A Victory for Carrizo

In an opinion written by Judge Southwick and joined by judges Patrick Higginbotham and Gregg Costa, the court delivered a complete victory for our client, Carrizo Oil and Gas.

First, the court brushed aside the attempt by Crescent’s arguments regarding Kirby and the “inherently local” nature of the contract. “We see no excuse for the late introduction of this issue,” the court said. It added: “[I]t is doubtful this issue would alter the outcome of the case.

The court then applied Doiron. The recent en banc opinion, it noted, had removed “some clutter” from the circuit’s “mission of identifying [maritime] contracts” though “significant parts of our prior law were explicitly unchanged. For example, ‘[o]il and gas drilling on navigable waters aboard a vessel is recognized to be maritime commerce.’ ”

Noting Louisiana’s requirements for plugging and abandonment as part of the process, the court concluded Crescent’s work had facilitated the drilling or production of oil and gas as required by the new test. The contract also covered work in navigable waters, the court said.

While the test under Davis considered where a worker was when an injury occurred, the court is “no longer concerned about whether the worker was on a platform or vessel” under Doiron. Now, “the question is whether this contract concerned the drilling and production of oil and gas on navigable waters from a vessel,” the court wrote. “All parties acknowledge that the wells were located within the territorial inland waters of Louisiana and that the vessels involved in this contract were able to navigate to them.”

As for the use of a vessel, the court said that the contract anticipated the constant and substantial use of multiple vessels. It further noted that Doiron defined “substantial” not only as a measure of the time spent on the vessel, but “also the relative importance and value of the vessel-based work to completing the contract.”
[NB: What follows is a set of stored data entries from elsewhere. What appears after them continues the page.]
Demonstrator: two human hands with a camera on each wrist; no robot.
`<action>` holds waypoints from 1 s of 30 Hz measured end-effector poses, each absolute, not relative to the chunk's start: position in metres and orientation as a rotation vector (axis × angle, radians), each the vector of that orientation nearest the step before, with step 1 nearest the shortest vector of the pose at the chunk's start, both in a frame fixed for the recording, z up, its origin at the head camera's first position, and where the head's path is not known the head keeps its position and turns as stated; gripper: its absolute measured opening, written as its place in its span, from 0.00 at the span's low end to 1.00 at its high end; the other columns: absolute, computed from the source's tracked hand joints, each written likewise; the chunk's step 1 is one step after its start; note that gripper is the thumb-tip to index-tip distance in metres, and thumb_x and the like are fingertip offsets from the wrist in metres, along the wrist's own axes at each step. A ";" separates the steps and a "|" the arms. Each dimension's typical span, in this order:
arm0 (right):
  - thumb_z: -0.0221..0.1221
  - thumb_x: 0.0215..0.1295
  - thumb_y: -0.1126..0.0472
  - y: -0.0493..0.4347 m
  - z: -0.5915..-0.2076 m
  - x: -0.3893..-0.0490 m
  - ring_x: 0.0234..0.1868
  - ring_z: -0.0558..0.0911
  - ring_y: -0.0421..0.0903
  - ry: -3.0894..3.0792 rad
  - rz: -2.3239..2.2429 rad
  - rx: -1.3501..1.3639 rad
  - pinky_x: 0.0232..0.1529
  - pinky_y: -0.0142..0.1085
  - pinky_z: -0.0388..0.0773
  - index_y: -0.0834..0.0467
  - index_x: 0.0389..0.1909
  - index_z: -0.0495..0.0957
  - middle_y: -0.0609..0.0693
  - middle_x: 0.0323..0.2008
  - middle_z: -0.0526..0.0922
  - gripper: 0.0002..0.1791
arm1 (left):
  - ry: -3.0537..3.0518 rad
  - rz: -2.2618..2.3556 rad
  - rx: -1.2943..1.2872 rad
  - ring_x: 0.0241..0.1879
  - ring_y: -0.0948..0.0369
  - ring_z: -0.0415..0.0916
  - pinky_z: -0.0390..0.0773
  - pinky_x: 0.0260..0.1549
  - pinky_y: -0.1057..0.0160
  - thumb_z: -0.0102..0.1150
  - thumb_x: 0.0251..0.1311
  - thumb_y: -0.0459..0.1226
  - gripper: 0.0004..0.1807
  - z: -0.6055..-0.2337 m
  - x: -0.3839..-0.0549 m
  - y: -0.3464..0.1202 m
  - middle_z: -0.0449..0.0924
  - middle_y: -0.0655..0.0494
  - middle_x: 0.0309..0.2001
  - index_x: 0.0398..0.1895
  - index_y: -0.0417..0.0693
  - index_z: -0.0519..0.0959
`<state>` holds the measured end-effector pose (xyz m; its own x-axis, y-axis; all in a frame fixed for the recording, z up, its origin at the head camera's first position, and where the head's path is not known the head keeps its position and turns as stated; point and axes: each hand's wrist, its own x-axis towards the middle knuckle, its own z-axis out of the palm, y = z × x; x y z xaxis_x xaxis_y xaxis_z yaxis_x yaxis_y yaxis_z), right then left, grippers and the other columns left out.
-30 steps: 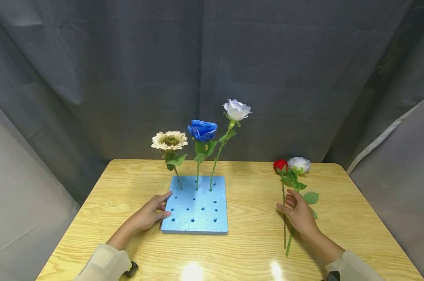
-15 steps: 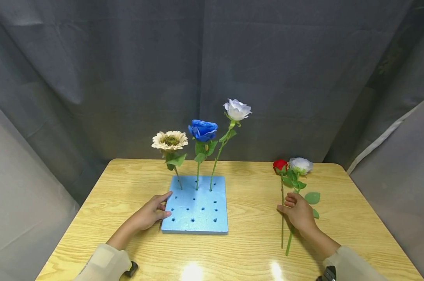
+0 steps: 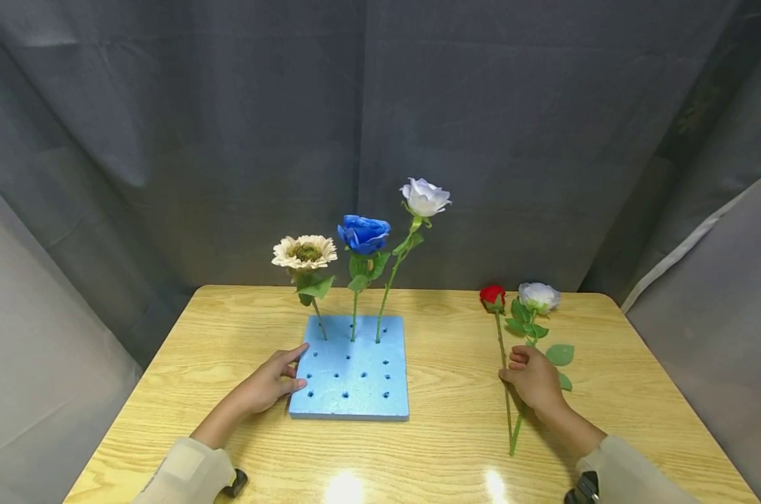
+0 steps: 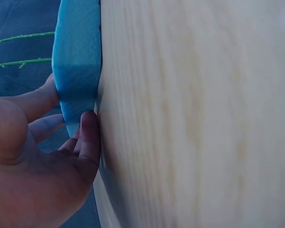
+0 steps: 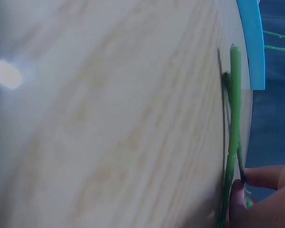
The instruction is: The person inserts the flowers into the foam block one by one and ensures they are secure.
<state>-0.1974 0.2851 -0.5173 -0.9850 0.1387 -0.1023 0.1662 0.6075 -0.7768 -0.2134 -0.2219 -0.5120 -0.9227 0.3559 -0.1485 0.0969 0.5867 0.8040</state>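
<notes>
A blue foam block (image 3: 367, 385) with rows of holes lies on the table. My left hand (image 3: 269, 381) grips its left edge; in the left wrist view, fingers and thumb meet the block's side and upper face. Standing in the block are a cream sunflower (image 3: 304, 252), a blue rose (image 3: 364, 234) and a tall white rose (image 3: 426, 197) that leans right. To the right, my right hand (image 3: 534, 381) pinches the stem of a red rose (image 3: 493, 297) between thumb and fingers. Beneath that hand lies another white rose (image 3: 540, 297), its green stem (image 5: 235, 95) close in the right wrist view.
The wooden table (image 3: 449, 448) carries the block at centre-left and the loose roses at right. A dark grey curtain (image 3: 260, 140) hangs behind the table's far edge. The upright flowers rise well above the block.
The red rose's head has swung left, away from the lying white rose, with its stem now tilted in my right hand. My left hand and the block have stayed put.
</notes>
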 end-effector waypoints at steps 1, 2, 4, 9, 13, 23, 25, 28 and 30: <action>0.66 0.66 0.66 0.285 -0.517 -0.198 0.55 0.80 0.62 2.783 -1.358 0.263 0.50 0.43 0.82 0.78 0.67 0.66 0.72 0.59 0.76 0.33 | 2.525 1.253 0.371 0.54 0.52 0.73 0.74 0.50 0.53 0.63 0.71 0.37 0.39 -0.512 -0.213 -0.222 0.66 0.37 0.67 0.82 0.49 0.58; 0.66 0.67 0.67 0.286 -0.517 -0.199 0.54 0.81 0.61 2.773 -1.367 0.260 0.47 0.40 0.82 0.78 0.66 0.67 0.71 0.57 0.77 0.32 | 2.525 1.253 0.371 0.54 0.52 0.73 0.74 0.50 0.53 0.63 0.71 0.37 0.39 -0.512 -0.213 -0.222 0.66 0.37 0.67 0.82 0.49 0.58; 0.66 0.67 0.67 0.287 -0.516 -0.200 0.51 0.82 0.60 2.760 -1.379 0.256 0.42 0.34 0.82 0.78 0.65 0.68 0.70 0.54 0.79 0.30 | 2.524 1.252 0.372 0.54 0.52 0.73 0.74 0.50 0.53 0.63 0.71 0.37 0.39 -0.512 -0.213 -0.222 0.66 0.37 0.67 0.82 0.49 0.58; 0.65 0.68 0.65 0.290 -0.512 -0.205 0.44 0.85 0.54 2.749 -1.364 0.247 0.35 0.31 0.78 0.76 0.60 0.73 0.67 0.47 0.84 0.25 | 2.528 1.244 0.382 0.54 0.52 0.73 0.74 0.50 0.53 0.63 0.72 0.37 0.39 -0.513 -0.213 -0.223 0.67 0.38 0.66 0.82 0.49 0.58; 0.64 0.70 0.64 0.293 -0.509 -0.208 0.43 0.86 0.52 2.701 -1.387 0.252 0.38 0.33 0.79 0.76 0.59 0.75 0.67 0.47 0.85 0.23 | 2.532 1.237 0.396 0.55 0.52 0.73 0.74 0.51 0.52 0.63 0.72 0.37 0.39 -0.513 -0.214 -0.223 0.67 0.38 0.66 0.82 0.50 0.58; 0.61 0.72 0.70 0.298 -0.508 -0.216 0.36 0.85 0.40 2.453 -1.676 0.315 0.37 0.32 0.83 0.81 0.59 0.71 0.62 0.42 0.85 0.22 | 2.529 1.237 0.420 0.58 0.49 0.73 0.75 0.52 0.51 0.62 0.72 0.37 0.39 -0.513 -0.214 -0.223 0.65 0.37 0.68 0.82 0.49 0.57; 0.59 0.73 0.70 0.298 -0.507 -0.216 0.35 0.85 0.40 2.411 -1.716 0.318 0.37 0.32 0.84 0.81 0.61 0.70 0.60 0.42 0.85 0.22 | 2.531 1.237 0.418 0.58 0.49 0.73 0.75 0.53 0.50 0.62 0.72 0.37 0.39 -0.513 -0.214 -0.223 0.65 0.37 0.68 0.82 0.49 0.57; 0.58 0.74 0.71 0.299 -0.507 -0.216 0.36 0.85 0.39 2.363 -1.763 0.310 0.38 0.32 0.84 0.82 0.62 0.68 0.59 0.42 0.85 0.22 | 2.533 1.235 0.416 0.58 0.48 0.73 0.75 0.53 0.50 0.62 0.72 0.37 0.39 -0.513 -0.213 -0.223 0.65 0.37 0.68 0.82 0.49 0.57; 0.57 0.75 0.71 0.299 -0.506 -0.215 0.36 0.85 0.39 2.337 -1.786 0.299 0.38 0.32 0.84 0.83 0.62 0.67 0.59 0.42 0.85 0.23 | 2.535 1.234 0.413 0.58 0.48 0.73 0.75 0.53 0.50 0.62 0.72 0.38 0.39 -0.513 -0.213 -0.223 0.65 0.37 0.68 0.82 0.49 0.57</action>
<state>-0.2154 0.2993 -0.5061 -0.9627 0.0476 -0.2664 0.2696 0.2559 -0.9283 -0.2132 -0.2234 -0.5126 -0.9166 0.3768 -0.1335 0.1275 0.5919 0.7958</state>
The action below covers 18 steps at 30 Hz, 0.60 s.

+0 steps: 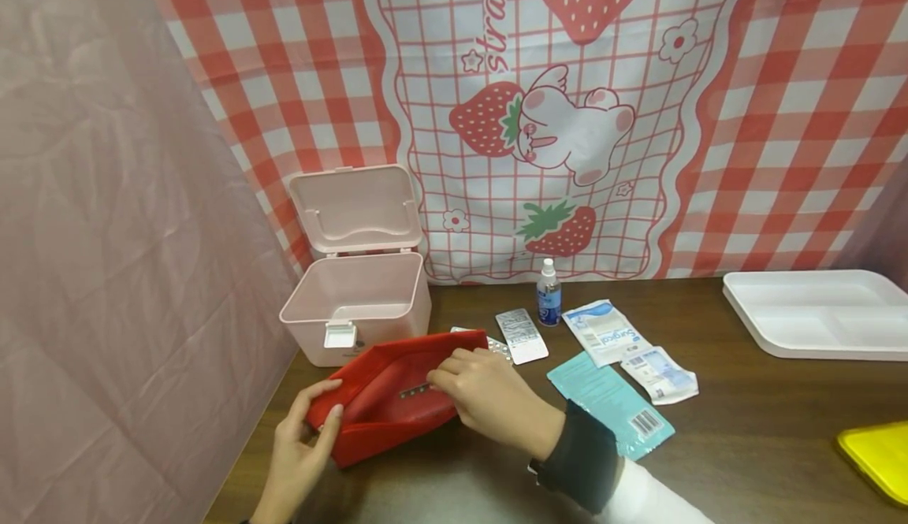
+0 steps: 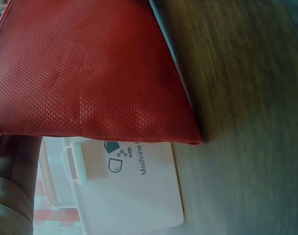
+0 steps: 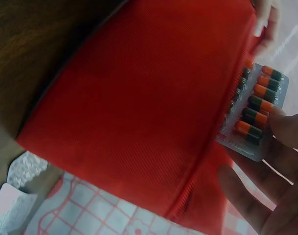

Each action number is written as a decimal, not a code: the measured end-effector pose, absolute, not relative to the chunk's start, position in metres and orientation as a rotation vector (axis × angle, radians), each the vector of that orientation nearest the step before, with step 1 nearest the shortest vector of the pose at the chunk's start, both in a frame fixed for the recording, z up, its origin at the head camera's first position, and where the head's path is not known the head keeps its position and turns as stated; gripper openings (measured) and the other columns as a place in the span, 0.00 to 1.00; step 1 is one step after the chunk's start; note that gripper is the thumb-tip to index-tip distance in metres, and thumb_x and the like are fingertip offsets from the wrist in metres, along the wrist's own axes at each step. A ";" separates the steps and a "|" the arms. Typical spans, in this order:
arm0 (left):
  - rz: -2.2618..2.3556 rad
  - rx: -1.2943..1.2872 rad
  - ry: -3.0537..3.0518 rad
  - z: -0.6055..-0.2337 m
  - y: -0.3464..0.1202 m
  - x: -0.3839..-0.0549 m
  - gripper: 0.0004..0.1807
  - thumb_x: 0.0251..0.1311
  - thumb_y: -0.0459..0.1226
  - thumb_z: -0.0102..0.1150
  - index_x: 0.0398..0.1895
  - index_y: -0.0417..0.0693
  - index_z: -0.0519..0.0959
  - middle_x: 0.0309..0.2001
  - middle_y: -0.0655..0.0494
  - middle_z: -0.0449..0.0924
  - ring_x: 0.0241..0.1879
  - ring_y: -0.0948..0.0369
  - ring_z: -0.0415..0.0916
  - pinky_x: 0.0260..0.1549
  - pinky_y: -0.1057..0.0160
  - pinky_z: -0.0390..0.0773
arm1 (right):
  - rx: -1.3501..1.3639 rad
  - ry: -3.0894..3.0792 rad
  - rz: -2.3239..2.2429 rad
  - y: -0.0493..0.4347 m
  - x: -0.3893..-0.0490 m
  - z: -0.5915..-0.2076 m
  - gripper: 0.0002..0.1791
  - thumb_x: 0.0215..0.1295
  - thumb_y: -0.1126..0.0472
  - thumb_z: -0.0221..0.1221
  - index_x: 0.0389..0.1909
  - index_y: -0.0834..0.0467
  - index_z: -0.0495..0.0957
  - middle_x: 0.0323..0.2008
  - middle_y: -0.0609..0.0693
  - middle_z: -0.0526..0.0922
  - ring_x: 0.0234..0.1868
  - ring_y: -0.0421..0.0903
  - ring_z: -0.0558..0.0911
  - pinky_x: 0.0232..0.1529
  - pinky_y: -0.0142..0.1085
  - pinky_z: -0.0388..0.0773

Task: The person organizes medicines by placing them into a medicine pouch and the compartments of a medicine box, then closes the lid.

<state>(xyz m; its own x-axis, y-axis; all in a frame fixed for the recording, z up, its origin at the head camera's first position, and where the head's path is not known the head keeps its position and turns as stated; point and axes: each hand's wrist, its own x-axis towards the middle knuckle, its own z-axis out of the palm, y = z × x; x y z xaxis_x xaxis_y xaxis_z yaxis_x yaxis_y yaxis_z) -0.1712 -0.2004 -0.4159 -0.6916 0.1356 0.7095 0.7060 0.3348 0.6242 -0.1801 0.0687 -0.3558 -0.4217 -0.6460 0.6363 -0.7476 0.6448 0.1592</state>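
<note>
A red fabric pouch (image 1: 397,429) lies on the table with its mouth spread wide. At its left end my left hand (image 1: 301,433) grips the rim between thumb and fingers. My right hand (image 1: 489,398) pinches a blister pack of capsules (image 3: 259,107) at the pouch's mouth. The capsules are orange and dark green, in rows. Part of the pack is hidden behind the pouch's edge in the right wrist view; in the head view only a thin dark strip of it shows. Close behind the pouch is a pink medicine box (image 2: 129,196), its lid up.
To the right lie a silver blister pack (image 1: 522,335), a small spray bottle (image 1: 548,295), a Surgical packet (image 1: 603,331), a smaller white packet (image 1: 660,374) and a teal packet (image 1: 610,406). A white divided tray (image 1: 787,335) and a yellow object (image 1: 880,457) stand farther right.
</note>
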 end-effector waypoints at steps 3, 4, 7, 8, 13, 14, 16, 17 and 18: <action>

A vessel was needed as a work platform, and essential equipment, including a crane had to remain on a vessel, the court said. Crucially, the wireline operation – a continuous cable used to perform various subsurface functions in a well — was substantially controlled from a barge. Though previous Fifth Circuit case law had, for 30 years, decreed that such work from a vessel was not a maritime activity, the en banc panel in Doiron had criticized that stance. In the Carrizo case, the court underlined the en banc panel’s point. “What is important in the present case is that use of the wireline unit on the vessel was central” to the entire plugging and abandonment contract.

A Strong Message  

As the first case to be decided applying the new Doiron criteria, Crescent v. Carrizo shows just how intent the Fifth Circuit was in making lasting, substantive changes to its method of defining maritime contracts. It challenged assumptions about activities, such as wireline operations, that had long been held as non-maritime in nature. And it stuck closely to Doiron’s contract-based analysis, emphasizing, for example, the expectations the parties had for the use of vessels on the project.

Notably, the court also was forceful in rejecting efforts to interject previous case law that might undermine the effects of Doiron. Though it had operated under Davis rules for more than a quarter century, the court essentially said that it had made a fresh start: “[R]egardless of what other Fifth Circuit case law there may be, nothing in such case law detracts from the clarity of our 2018 en banc decision in Doiron. … We en banc eliminated most of the factors [required by Davis], narrowing our focus, but we did not fundamentally change the task. Doiron is the law we must apply.”